Dataset excerpts:
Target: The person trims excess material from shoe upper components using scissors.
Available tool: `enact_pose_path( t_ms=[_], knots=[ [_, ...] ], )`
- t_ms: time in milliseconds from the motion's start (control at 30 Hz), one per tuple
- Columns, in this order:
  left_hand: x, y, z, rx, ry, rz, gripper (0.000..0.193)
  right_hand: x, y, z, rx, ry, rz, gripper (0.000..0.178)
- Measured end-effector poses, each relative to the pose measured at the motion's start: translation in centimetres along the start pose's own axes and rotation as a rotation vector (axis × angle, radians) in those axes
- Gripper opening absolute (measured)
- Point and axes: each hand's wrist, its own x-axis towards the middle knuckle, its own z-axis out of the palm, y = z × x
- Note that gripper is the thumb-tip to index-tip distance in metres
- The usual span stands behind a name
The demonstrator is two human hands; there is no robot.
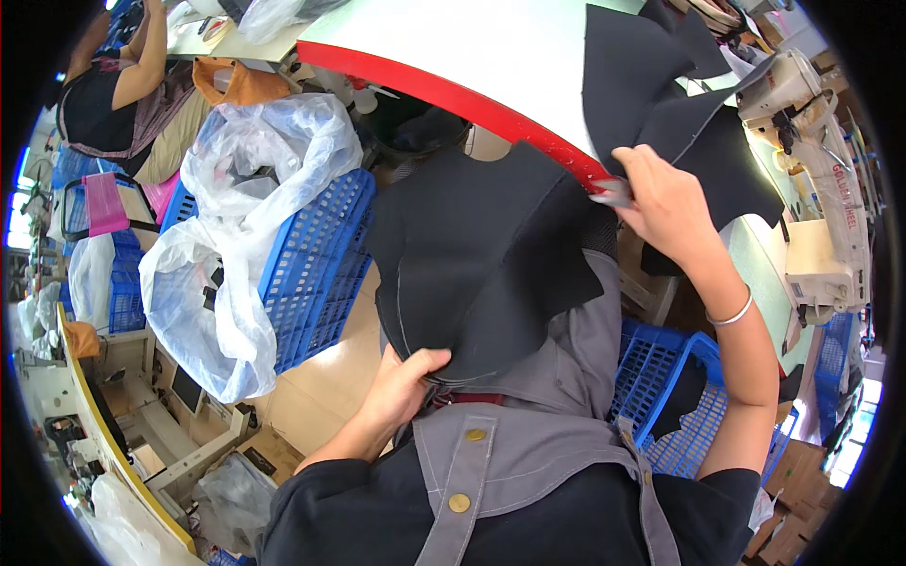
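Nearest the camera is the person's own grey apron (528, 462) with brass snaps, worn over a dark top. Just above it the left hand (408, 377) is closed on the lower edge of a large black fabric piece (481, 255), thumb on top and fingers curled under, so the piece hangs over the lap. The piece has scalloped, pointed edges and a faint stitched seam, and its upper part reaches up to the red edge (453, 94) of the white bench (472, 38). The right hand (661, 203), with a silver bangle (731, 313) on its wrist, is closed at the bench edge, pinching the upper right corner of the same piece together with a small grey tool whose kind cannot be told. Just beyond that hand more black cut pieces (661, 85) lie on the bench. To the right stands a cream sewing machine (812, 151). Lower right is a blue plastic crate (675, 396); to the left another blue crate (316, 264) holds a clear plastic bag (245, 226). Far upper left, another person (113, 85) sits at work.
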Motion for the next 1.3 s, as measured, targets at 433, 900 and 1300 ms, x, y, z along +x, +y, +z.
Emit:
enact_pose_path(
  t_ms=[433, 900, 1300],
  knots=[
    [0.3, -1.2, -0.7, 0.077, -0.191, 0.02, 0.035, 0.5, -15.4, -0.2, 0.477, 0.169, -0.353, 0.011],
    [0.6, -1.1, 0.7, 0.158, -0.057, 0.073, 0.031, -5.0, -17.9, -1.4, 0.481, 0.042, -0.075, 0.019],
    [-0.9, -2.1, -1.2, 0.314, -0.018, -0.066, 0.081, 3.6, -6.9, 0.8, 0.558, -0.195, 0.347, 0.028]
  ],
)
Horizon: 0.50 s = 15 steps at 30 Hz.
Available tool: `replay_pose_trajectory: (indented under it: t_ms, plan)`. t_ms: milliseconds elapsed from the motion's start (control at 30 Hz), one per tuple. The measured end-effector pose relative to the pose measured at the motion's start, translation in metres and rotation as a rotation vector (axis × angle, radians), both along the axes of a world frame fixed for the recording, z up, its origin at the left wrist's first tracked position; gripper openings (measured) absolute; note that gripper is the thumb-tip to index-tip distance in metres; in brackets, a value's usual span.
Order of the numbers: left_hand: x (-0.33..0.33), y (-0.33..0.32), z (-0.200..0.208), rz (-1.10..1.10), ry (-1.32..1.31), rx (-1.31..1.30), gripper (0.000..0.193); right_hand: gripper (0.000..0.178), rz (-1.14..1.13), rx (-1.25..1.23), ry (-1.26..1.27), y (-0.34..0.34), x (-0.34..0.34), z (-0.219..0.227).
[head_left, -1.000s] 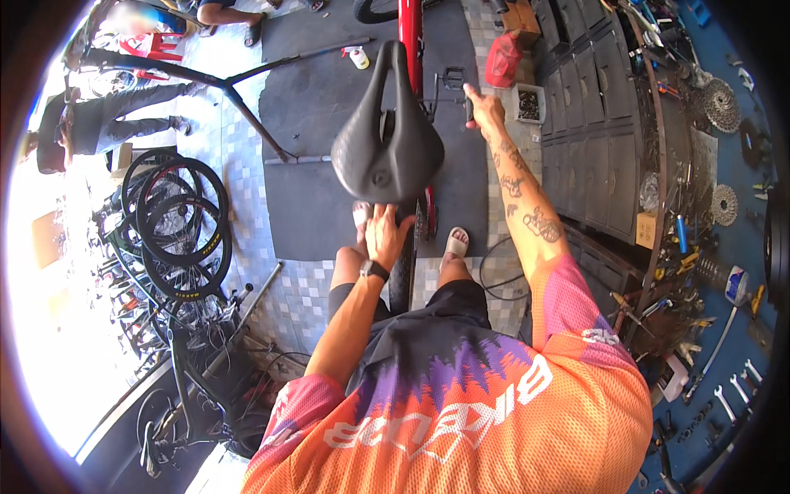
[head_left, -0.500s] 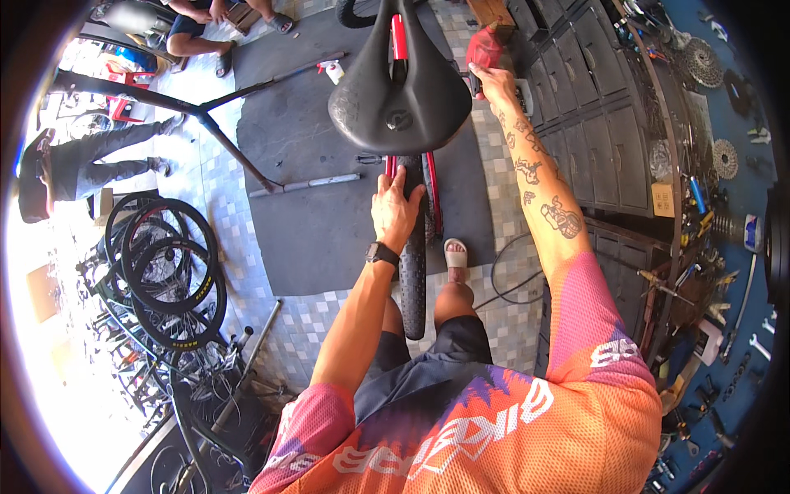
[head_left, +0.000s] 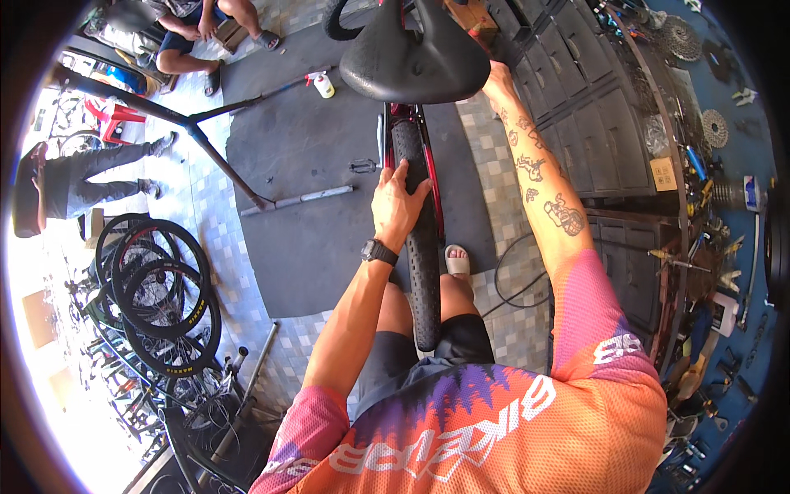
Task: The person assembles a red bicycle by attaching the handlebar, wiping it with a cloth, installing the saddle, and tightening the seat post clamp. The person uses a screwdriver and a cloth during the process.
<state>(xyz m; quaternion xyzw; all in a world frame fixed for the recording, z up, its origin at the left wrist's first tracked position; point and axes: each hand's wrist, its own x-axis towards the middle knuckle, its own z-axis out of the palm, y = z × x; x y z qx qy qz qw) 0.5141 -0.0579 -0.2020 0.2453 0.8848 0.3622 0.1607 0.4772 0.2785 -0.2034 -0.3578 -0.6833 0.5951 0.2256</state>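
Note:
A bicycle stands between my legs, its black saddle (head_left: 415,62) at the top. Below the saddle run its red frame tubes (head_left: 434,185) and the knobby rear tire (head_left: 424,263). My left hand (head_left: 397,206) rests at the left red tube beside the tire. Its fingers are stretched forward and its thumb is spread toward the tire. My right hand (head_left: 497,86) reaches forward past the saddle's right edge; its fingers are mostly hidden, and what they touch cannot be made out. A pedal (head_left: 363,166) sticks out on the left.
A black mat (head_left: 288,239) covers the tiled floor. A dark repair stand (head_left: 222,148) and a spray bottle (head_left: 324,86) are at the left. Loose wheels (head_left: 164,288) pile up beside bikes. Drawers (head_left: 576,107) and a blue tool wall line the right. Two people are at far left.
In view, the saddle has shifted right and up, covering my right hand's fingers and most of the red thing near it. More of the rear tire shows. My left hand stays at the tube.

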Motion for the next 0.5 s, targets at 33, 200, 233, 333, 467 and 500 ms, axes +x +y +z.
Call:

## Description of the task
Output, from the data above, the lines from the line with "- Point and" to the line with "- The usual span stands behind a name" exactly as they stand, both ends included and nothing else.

## Exercise response
- Point and axes: each hand's wrist, its own x-axis towards the middle knuckle, its own z-axis out of the palm, y = z × x
- Note that gripper is the thumb-tip to index-tip distance in metres
- The usual span stands behind a name

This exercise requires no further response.